It was a quick and expensive trip to DC from the West coast, which came to naught. But I don't regret going. I got to see the Mall and a couple of museums and found my way around on the subway. Pretty cool.
I take responsibility for my degree of preparation for the OA, which was moderate. But I also confess that I was disappointed in the interviewers I was assigned to. There were two. Without disclosing their exact identities, the main guy (who was in WAY too big of a hurry to be done with me and to get me out of there so he could eat something) looked like the Alastor Moody character from the Harry Potter movies, but with shorter hair. (google it)
The interview portion of the day included very direct questions and I thought I did pretty well overall. The interviewer would cut me off in the middle of my answers and you could tell the whole interview process, at least in his mind, was intended to create a sense of stress in the candidate. I suppose to see how you handle it. Still, I did well.

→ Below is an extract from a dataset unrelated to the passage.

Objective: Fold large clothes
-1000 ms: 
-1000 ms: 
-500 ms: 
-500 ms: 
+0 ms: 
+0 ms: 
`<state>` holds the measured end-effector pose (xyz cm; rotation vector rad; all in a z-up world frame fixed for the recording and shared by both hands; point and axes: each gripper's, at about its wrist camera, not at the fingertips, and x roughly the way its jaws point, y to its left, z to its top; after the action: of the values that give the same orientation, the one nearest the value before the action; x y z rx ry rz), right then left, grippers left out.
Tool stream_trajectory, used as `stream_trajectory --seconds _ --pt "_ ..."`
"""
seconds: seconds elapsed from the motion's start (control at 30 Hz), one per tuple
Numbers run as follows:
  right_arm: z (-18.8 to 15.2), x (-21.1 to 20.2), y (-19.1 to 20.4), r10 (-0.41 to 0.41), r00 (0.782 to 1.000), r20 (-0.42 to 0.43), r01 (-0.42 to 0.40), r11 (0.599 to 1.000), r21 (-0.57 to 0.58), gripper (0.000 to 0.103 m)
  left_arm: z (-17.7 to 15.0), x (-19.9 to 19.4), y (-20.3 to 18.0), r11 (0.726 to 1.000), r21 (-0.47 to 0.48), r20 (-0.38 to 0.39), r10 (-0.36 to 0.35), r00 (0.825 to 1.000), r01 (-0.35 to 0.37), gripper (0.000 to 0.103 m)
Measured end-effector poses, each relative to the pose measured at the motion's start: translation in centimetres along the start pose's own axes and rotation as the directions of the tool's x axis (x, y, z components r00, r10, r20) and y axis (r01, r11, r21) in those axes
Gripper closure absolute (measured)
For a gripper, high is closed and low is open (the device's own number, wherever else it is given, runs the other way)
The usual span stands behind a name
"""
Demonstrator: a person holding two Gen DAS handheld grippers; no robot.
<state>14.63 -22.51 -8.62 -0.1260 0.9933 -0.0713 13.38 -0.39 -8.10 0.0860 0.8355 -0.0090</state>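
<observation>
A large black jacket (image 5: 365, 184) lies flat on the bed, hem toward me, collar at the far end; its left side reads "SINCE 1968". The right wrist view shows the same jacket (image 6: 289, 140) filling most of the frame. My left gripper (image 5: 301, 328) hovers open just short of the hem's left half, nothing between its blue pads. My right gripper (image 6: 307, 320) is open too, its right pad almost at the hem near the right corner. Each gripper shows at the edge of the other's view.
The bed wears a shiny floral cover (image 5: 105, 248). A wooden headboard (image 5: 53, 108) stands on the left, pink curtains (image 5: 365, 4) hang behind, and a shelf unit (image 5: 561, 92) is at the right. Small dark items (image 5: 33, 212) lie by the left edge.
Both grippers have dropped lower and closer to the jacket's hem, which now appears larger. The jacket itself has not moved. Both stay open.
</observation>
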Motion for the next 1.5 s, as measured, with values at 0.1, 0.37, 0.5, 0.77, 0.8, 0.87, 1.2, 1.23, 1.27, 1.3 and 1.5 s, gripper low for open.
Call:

It became clear that their discretionary scoring must be what ultimately makes their decision. At least that is my very strong impression from the experience. And it is only my opinion. He obviously wasn't too impressed with me, but I can honestly say, the feeling was very mutual.
I could tell he was a guy the Dept is just waiting to retire. He was a 60-something ol' codger who seemed like the kind of guy that an employer may have been trying to get rid of for years, but just can't. No frills and no emotion other than disdain for his job. It created a rather negative ambiance actually, which I thought was completely unnecessary.
So, just be prepared for the interviewer(s) to not give a "darn" in the least bit. I could tell they were just rushing through their portion of the process so they could go to lunch. Not too impressive.
But I'll try again next year maybe, unless they "mark" me for writing this and block any further applications from me. heh heh :-)
All you can do is just prepare, do your best and be yourself. If you happen to jive with your interviewers, good for you.
Sorry you had a bad experience. Mine was actually the opposite. I liked my assessors and got a positive vibe from them during the interview. They seemed genuinely interested in my stories and didn't seem to rush me at all. They smiled at times and weren't as emotionless as I had expected. I think I got cut off at times, but not in a rude way; they were just trying to make sure I answered the question.
I ended up passing the OA, but failed the reading portion of the language exam afterwards. (My language assessors were kind too, even though I pretty much embarrassed myself for a good bit of it.) The lady who walked me downstairs actually told me that my main assessor was disappointed I didn't pass that part of the language exam. Sigh. So I guess my point is that some actually do give a darn.
Was your interview on a Friday? I think I remember you. I was the guy that missed by .5 of a point. I'm sorry to hear that you were not selected. Funny, the examiner told me that same thing as I was being walked out of the building...he wished I had been selected, too. They should allow the examiners more flexibility in that aspect.
Here's my overall impression taken from a sample size of three Oral Assessments. The assessors are trained to be stone-faced and give nothing away. This is hard for the interviewee and seemed to be hard for the interviewers as well, because it runs contrary to normal human conversation. I didn't take it personally whatsoever. I contrast this to an interview I had the day after OA #2 at an NGO for a job I was unusually qualified for. The young lady smiled encouragingly throughout the interview, then asked me a "trick" question, which I completely bombed. The contrast with my OA was enlightening. I think it's necessary, when dealing with an emotionless inquisitor to maintain your own inner smile and respond almost as if you were conversing with yourself. Understand the rules of the game and don't take it personally. And even if the interviewer really was a bad egg, you won't do yourself any favors by thinking about this during your interview. Good luck on OA #2. It took me three times!
The irony of this discussion is that the website and letter they send you to prepare for this OA clearly lays out the rules. Prior to the interview, the two FSOs tell you that they are not allowed to show emotion and that they do this so as not to give false hope during the interview. They also specifically told me that they would interrupt me in order to get me to answer their question more specifically because they had a time constraint they had to stick to..they were very caring both times I was not chosen and the last time I missed by less than a point--passed the OA but didn't do so hot on the written test. I suggest you go to the State Department website and submit a FOIA request to see more specifically how you could have done better during your interview, if that's where you fell short,
Thanks for sharing your story. I'm sorry you didn't pass. It will be an expensive trip for me too, from the western part.. I'm determined to make a vacation out of it, not expecting to pass. Thanks again for posting.